Project description:OBJECTIVE:To assess the current state of knowledge for the utility of coronary calcium scoring (CCS) in connective tissue disorders (CTDs) as it relates to the presence and quantification of coronary atherosclerosis. METHODS:Following Preferred Reporting Items for Systematic Reviews and Meta-Analyses (PRISMA) guidelines, a literature search via PubMed, Embase, Scopus, Web of Science Core Collection, CINAHL, and Cochrane Database of Systematic Review retrieved 1019 studies (since database inception on May 7, 2018) from which 121 manuscripts were eligible for review.

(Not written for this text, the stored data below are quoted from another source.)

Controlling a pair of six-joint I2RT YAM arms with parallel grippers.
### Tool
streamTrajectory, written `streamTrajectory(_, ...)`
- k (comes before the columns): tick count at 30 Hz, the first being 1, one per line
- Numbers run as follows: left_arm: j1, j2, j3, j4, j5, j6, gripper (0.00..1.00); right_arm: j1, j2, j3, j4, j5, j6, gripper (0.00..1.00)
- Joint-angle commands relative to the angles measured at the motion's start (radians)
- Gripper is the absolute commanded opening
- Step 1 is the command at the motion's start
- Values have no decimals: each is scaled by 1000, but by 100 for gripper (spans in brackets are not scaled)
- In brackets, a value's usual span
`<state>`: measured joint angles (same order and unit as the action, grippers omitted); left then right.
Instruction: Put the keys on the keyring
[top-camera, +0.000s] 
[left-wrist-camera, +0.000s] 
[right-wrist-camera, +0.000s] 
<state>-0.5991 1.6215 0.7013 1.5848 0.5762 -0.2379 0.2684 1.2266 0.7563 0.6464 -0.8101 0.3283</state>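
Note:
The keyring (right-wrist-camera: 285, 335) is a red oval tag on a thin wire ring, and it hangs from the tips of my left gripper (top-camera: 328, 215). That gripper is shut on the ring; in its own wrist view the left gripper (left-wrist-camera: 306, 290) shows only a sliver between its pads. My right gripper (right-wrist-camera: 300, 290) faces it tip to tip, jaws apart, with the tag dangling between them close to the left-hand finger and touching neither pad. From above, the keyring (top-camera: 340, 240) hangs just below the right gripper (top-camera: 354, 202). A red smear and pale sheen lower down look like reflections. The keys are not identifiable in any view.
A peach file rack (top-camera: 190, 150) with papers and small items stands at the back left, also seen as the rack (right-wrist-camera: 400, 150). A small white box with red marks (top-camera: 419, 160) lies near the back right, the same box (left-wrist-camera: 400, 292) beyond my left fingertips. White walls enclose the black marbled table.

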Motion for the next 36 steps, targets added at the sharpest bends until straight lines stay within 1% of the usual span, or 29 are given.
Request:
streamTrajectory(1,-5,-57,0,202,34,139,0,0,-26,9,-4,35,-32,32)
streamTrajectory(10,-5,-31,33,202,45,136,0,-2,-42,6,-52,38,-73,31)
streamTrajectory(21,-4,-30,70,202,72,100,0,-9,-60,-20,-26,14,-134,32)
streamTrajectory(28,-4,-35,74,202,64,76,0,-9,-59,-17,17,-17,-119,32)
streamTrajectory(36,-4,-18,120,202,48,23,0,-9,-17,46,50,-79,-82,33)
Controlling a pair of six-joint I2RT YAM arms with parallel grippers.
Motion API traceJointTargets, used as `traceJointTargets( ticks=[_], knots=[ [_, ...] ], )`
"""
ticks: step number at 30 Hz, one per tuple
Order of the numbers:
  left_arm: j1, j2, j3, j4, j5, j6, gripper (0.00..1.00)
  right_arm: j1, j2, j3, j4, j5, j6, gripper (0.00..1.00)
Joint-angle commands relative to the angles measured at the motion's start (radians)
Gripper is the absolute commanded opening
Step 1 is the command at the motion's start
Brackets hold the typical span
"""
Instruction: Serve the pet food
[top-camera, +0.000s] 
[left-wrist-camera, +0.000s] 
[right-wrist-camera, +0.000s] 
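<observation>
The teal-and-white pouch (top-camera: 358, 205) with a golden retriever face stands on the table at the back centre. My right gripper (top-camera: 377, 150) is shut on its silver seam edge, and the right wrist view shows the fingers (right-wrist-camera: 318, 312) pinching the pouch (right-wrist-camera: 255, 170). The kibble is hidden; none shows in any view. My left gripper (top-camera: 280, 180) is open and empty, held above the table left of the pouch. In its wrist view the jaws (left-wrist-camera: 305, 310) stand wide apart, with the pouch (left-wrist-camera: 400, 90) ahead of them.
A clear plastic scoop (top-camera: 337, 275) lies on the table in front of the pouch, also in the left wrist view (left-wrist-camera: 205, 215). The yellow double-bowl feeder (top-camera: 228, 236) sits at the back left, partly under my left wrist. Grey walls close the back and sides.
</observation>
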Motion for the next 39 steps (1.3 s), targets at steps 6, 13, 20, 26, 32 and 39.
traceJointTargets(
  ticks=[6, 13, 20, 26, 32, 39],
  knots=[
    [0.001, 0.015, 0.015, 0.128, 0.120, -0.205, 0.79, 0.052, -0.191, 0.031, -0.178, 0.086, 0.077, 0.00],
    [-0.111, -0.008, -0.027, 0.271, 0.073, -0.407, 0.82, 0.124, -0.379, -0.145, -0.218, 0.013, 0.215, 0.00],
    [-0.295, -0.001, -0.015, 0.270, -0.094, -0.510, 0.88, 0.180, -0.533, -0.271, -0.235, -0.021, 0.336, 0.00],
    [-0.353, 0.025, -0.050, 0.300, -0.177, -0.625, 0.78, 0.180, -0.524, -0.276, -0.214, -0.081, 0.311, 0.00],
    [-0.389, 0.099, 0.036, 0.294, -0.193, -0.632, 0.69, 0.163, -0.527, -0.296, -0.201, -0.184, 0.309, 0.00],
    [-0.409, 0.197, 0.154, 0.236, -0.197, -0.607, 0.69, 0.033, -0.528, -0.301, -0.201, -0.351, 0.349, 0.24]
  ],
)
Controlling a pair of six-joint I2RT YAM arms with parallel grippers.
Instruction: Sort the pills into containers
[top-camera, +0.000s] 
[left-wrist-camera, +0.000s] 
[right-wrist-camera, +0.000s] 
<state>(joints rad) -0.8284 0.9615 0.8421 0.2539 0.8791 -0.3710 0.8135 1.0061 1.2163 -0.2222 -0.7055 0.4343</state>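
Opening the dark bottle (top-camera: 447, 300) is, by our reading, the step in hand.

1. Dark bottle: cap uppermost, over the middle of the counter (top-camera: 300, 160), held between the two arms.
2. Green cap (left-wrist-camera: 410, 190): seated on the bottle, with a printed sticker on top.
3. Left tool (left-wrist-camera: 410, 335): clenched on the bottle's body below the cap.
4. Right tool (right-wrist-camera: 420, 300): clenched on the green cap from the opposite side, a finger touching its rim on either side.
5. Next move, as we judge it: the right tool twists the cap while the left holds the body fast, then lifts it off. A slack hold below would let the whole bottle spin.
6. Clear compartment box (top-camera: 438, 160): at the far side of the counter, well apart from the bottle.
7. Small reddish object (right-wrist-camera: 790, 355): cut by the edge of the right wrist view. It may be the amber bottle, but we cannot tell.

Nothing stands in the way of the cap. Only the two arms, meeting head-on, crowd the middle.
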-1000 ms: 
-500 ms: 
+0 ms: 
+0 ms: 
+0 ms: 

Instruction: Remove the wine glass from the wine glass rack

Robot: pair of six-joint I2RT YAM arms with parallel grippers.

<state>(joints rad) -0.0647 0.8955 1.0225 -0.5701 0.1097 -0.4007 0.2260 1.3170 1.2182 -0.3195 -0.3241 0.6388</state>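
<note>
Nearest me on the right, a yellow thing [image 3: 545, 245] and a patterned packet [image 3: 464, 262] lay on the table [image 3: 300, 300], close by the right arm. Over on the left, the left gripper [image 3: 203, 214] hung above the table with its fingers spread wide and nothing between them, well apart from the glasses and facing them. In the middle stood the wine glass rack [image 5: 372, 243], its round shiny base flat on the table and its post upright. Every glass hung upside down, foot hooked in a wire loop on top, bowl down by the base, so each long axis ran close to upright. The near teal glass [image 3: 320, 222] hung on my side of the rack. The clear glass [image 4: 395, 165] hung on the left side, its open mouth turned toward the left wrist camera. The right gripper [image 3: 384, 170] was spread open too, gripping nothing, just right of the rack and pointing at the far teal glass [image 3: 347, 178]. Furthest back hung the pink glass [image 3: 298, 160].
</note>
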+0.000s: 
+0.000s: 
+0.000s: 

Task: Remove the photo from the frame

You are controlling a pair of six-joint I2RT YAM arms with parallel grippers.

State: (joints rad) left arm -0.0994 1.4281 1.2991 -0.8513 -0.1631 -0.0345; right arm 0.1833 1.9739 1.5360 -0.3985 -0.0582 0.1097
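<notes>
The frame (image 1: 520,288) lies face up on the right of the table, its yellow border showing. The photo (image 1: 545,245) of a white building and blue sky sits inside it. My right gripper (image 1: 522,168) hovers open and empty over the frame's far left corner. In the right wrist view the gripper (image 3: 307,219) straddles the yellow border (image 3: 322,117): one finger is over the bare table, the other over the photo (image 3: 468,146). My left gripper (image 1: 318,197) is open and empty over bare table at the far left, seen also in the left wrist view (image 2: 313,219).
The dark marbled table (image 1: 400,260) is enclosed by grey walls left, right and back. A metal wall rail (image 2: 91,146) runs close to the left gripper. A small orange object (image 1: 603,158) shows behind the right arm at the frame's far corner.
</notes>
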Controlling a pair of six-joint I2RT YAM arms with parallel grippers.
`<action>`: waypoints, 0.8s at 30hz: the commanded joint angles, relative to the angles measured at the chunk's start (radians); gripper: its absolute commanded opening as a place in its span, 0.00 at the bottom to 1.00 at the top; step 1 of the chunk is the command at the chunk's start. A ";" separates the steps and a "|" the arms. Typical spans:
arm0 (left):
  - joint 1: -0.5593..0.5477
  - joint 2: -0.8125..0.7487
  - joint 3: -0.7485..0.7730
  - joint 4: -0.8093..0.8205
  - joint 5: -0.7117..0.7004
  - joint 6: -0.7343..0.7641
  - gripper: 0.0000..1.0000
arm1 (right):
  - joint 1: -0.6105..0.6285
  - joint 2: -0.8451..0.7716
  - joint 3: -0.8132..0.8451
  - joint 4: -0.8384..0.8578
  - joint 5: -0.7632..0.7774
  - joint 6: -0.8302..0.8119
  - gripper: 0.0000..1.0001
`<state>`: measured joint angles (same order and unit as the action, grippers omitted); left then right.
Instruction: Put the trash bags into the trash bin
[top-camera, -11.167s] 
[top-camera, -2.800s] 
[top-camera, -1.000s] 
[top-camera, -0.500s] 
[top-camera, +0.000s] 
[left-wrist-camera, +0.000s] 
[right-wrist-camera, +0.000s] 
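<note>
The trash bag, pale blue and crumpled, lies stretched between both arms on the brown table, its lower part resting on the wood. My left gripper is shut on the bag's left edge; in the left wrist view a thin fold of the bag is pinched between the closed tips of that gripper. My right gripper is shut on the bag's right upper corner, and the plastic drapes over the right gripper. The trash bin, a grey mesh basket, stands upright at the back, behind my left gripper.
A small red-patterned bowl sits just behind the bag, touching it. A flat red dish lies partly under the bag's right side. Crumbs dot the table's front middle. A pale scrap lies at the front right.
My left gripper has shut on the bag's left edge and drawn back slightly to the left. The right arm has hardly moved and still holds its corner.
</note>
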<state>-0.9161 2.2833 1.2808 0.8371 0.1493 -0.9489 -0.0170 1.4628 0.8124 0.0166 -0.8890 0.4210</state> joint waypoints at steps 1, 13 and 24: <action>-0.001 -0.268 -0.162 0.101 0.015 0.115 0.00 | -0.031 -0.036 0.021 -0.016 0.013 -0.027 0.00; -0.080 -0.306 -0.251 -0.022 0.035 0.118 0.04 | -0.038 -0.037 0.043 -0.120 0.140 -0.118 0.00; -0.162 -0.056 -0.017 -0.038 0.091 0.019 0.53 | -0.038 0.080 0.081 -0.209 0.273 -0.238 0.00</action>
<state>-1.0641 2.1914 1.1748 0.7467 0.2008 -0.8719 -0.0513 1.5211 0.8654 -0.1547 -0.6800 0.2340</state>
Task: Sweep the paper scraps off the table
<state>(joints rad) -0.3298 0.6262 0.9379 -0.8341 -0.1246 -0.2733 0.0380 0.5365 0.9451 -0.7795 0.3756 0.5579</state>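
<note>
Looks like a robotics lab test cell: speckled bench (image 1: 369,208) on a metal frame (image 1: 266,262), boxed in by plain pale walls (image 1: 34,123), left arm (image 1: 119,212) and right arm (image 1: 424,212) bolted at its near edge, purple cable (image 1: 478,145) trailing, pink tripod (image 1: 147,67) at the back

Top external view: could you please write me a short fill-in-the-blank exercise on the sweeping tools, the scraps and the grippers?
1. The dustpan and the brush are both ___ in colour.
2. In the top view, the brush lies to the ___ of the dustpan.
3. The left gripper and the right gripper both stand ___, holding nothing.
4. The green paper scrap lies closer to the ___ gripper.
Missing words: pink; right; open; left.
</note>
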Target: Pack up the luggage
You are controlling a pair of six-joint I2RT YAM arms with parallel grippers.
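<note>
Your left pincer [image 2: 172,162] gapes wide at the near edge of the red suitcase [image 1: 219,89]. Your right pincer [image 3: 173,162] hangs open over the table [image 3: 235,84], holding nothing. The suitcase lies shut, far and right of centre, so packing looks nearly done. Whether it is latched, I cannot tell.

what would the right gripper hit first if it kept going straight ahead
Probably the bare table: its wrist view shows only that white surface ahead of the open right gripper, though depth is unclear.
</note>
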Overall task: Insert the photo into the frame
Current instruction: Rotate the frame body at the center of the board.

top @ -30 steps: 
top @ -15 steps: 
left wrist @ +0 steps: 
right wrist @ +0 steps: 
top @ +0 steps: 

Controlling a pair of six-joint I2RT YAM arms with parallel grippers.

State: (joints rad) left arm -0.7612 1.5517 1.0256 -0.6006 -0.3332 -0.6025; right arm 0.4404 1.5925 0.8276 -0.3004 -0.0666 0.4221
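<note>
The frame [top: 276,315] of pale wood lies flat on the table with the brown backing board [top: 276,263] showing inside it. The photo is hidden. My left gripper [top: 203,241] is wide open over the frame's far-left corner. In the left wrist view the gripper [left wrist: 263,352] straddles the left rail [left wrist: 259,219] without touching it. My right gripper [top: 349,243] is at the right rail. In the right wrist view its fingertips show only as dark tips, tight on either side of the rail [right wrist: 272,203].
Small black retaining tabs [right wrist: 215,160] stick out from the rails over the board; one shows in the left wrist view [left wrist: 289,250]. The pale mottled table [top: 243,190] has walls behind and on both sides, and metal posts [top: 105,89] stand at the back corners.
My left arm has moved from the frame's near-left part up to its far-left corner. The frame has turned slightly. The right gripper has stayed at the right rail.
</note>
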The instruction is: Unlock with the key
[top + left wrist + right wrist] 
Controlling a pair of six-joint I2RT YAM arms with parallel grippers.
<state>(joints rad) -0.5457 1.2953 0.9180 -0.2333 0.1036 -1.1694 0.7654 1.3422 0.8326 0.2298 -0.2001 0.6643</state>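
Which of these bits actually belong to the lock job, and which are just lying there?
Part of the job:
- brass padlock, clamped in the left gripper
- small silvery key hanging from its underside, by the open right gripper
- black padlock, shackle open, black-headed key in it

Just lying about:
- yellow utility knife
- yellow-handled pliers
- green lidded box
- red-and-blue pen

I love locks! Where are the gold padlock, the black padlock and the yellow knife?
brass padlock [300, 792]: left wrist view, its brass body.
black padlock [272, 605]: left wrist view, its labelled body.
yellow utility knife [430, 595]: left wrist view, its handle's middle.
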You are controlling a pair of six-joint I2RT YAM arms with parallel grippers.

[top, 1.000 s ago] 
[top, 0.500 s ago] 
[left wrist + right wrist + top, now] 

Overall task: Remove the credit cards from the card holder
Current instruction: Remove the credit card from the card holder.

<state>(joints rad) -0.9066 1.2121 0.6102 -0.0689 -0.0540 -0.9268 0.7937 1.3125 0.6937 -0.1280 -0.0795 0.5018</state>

Inclusion criteria consisted of studies that investigated CCS in adults with respective CTDs. Studies were excluded if a complete manuscript was not written in English or was a case report. RESULTS:Thirty-one studies were included (27 with healthy age-/gender-matched control group for comparison and 4 without). CTDs analyzed in articles with control group: 11 rheumatoid arthritis (RA), 14 systemic lupus erythematosus (SLE), 4 systemic sclerosis (SSc), 1 idiopathic inflammatory myopathies (IIM), 1 Takayasu arteritis, and 1 psoriasis. Nine out of 11 RA studies, 12 out of 14 SLE studies, and 2 out of 4 SSc studies showed statistically significant increased CCS when compared with the control group. CTDs analyzed in studies without control group: two Kawasaki disease, one juvenile idiopathic arthritis (JIA), and one antiphospholipid syndrome (APS) article, which demonstrated increased coronary arterial calcium burden, however, without statistically significant data. CONCLUSION:CTDs, especially SLE and RA, are associated with higher CCS compared with the control group, indicating increased risk of coronary atherosclerosis. Our search did not elicit sufficient publications or statistically significant results in many other CTDs.